Day 2 was just beautiful weather wise. We crossed on the ferry this time with clear blue skies making the skyline of old Quebec City look spectacular. It was a day for walking so from the ferry we headed up to the higher level of the town.
After a stop for coffee at the Fairmont Le Chateau Frontenac we explored the Dufferin Terrace. Just outside the Fairmont was the Samuel de Champlain monument which was inaugurated in 1898 in honour of the founder of Quebec. The Dufferin Terrace sits on the site of Fort Saint Louis built by Champlain in 1620 and where he died in 1635. On this same site his successor Montmagny built a castle which served as the residence of Old France governors for two centuries. The castle was destroyed by fire in 1834. Four years later Lord Durham, who was governor at the time, had a promenade built which has been enlarged and renovated several times over the years.

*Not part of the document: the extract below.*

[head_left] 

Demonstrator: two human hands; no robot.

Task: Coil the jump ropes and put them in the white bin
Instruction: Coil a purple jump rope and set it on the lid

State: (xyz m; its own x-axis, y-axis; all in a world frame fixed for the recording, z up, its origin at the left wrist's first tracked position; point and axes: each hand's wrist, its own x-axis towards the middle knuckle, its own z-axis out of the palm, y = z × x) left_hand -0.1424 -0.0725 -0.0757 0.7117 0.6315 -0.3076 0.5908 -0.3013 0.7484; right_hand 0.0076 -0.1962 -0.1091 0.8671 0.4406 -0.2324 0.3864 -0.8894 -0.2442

The terrace provides great views of the river. At the west end we took the Promenade of the Governors which runs alongside the walls of the Citadels and brings you up to the Plains of Abraham or Battlefield Park. The area was the site of a pivotal battle in the Seven Years War. The battle took place on 13 September 1759 between the British and the French on land that was originally owned by a farmer named Abraham Martin, hence the name. The battle involved less than 10,000 troops but proved to be the deciding battle in the conflict between France and Britain over the fate of New France and later influencing the creation of Canada.
Quebec had experienced a three month siege by the British. The battle only lasted 15 minutes but the British were successfully in capturing Quebec City and would continue to hold the fortress despite several further battles. Within four years most of France’s possession in eastern North America would be ceded to the British.
From the Plains of Abraham we made our way around the walls to the Parliament Building. The building houses the National assembly for Quebec which consists of 125 members. The building was built between 1877 and 1886. Although we did tour the building the outside is quite impressive added to by 26 bronze statues that pay tribute to the men and women who helped shape Quebec society. The gardens around the Parliament building were also impressive and Lynne was particularly struck by the huge plant pots.
From the Parliament building and after a bit of lunch we continued our walk around the ramparts finally ending up at Artillery Park. From the middle of the 18th century onward, the area installations were used as military quarters, which housed French and British soldiers, and as a final function it became a large industrial complex. The industrial life of the area began in 1879, when the Canadian government converted the barracks, which had been abandoned since the departure of the British troops in 1871, into a cartridge factory to manufacture ammunition for the Canadian Army The area continued to play an important role during both World Wars and until 1964 in the production of ammunition.